# Task details
Find the word "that" in the data, then copy each line where it is found.

# Information provided
******
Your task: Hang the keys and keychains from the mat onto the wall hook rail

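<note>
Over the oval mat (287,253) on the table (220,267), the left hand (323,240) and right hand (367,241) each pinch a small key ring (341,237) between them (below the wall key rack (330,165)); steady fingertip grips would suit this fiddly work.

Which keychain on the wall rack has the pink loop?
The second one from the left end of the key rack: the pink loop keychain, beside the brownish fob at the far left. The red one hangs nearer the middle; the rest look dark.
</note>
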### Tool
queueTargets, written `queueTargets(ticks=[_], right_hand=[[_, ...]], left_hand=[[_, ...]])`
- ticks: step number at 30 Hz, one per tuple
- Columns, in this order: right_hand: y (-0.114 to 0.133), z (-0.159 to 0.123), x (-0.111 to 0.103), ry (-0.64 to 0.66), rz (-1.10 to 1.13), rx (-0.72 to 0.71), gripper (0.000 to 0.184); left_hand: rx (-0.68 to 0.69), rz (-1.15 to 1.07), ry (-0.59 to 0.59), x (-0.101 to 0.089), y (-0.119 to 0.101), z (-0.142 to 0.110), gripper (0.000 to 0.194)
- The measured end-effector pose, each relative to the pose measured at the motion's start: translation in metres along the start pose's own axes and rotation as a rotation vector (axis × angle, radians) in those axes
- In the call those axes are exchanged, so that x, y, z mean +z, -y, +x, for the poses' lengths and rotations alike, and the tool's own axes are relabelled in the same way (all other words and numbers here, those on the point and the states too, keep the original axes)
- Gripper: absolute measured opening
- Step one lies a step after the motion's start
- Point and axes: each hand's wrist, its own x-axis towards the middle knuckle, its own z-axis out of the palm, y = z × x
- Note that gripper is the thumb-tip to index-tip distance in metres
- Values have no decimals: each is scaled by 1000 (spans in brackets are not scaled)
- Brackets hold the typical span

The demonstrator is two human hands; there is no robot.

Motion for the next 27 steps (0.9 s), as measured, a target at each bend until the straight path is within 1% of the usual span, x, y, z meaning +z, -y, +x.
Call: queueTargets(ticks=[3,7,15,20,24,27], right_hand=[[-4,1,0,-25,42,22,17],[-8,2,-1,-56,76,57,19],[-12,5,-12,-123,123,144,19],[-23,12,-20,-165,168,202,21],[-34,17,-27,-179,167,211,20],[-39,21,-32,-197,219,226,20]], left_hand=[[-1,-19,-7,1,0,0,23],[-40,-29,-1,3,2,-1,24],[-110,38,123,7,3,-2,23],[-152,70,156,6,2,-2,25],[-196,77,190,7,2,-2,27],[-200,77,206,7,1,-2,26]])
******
# Finished exercise
- In the call those axes are exchanged, so that x, y, z mean +z, -y, +x, for the poses' lengths and rotations alike, and the tool's own axes are relabelled in the same way (all other words and numbers here, those on the point and the states too, keep the original axes)
- Note that gripper is the thumb-tip to index-tip distance in metres

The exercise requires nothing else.